_What to work on:_
With images removed, return the whole listing exactly as written.

========================

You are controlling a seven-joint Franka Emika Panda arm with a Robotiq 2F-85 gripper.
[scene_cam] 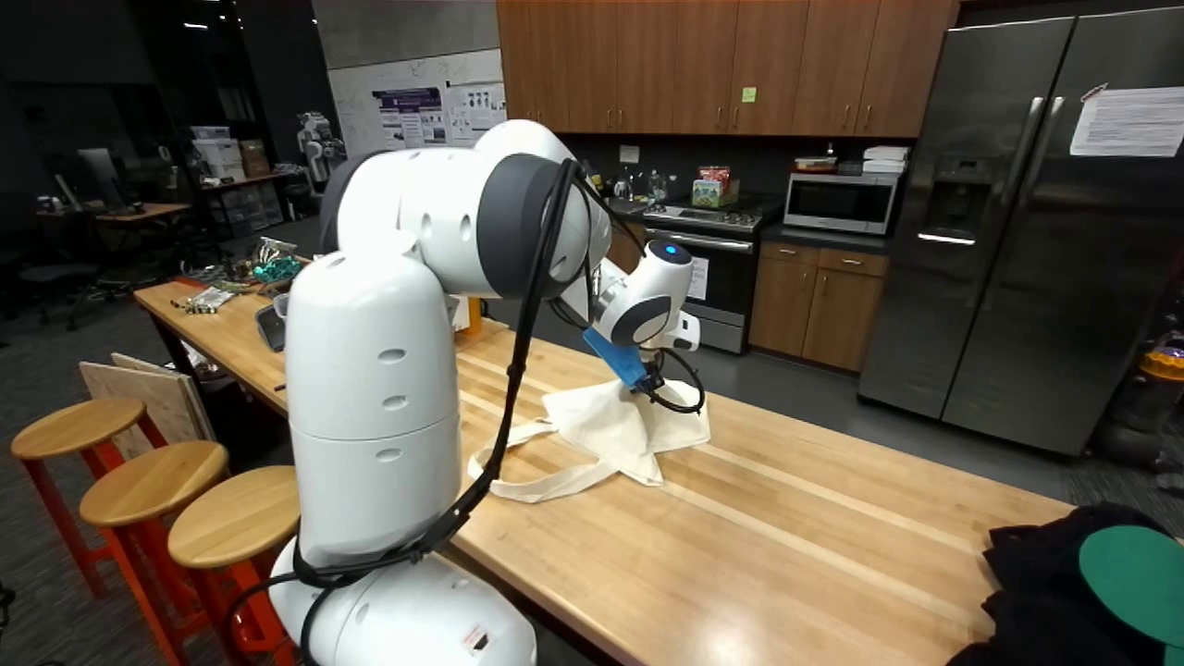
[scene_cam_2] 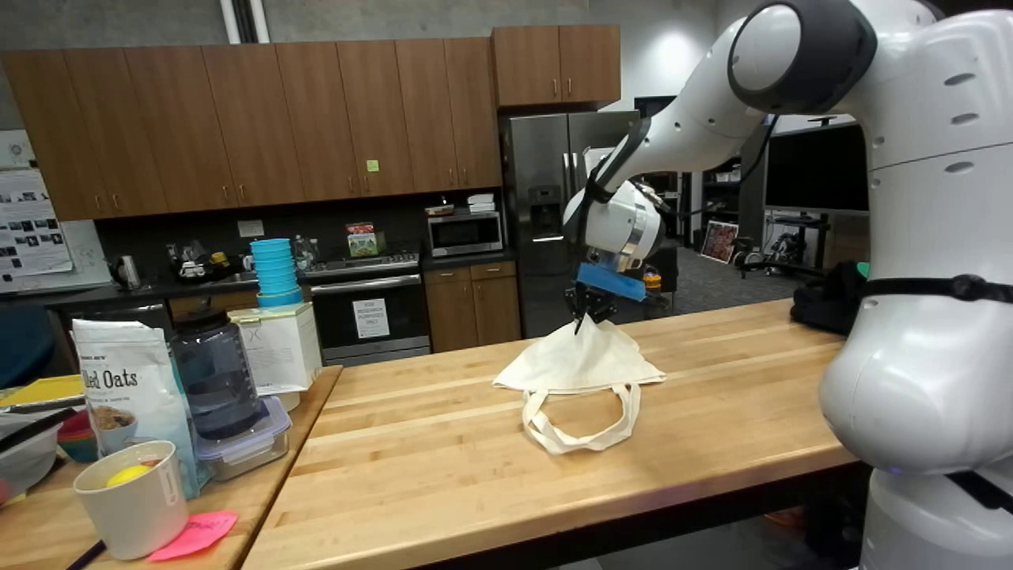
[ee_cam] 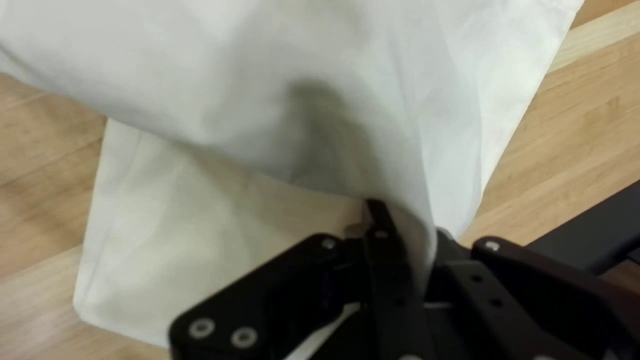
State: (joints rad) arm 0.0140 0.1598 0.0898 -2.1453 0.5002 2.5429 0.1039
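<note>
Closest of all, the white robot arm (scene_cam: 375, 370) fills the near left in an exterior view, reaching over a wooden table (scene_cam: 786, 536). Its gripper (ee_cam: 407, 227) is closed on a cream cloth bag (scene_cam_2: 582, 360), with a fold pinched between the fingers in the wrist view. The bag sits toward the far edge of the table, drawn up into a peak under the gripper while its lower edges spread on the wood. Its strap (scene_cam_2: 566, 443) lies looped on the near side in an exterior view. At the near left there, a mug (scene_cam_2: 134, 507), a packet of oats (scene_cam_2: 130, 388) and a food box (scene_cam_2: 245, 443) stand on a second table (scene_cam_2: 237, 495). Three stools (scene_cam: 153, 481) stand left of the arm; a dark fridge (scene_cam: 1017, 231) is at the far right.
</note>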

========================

_Written response:_
You are controlling a seven-joint Franka Emika Panda arm with a Robotiq 2F-85 gripper.
[scene_cam] 
[scene_cam_2] 
[ee_cam] 
State: (joints rad) arm 0.0140 0.1598 0.0898 -2.1453 0.5002 2.5429 0.1039
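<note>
Closest of all, the white robot arm (scene_cam: 375, 370) fills the near left in an exterior view, reaching over a wooden table (scene_cam: 786, 536). Its gripper (ee_cam: 407, 227) is closed on a cream cloth bag (scene_cam_2: 582, 360), with a fold pinched between the fingers in the wrist view. The bag sits toward the far edge of the table, drawn up into a peak under the gripper while its lower edges spread on the wood. Its strap (scene_cam_2: 566, 443) lies looped on the near side in an exterior view. At the near left there, a mug (scene_cam_2: 134, 507), a packet of oats (scene_cam_2: 130, 388) and a food box (scene_cam_2: 245, 443) stand on a second table (scene_cam_2: 237, 495). Three stools (scene_cam: 153, 481) stand left of the arm; a dark fridge (scene_cam: 1017, 231) is at the far right.
</note>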

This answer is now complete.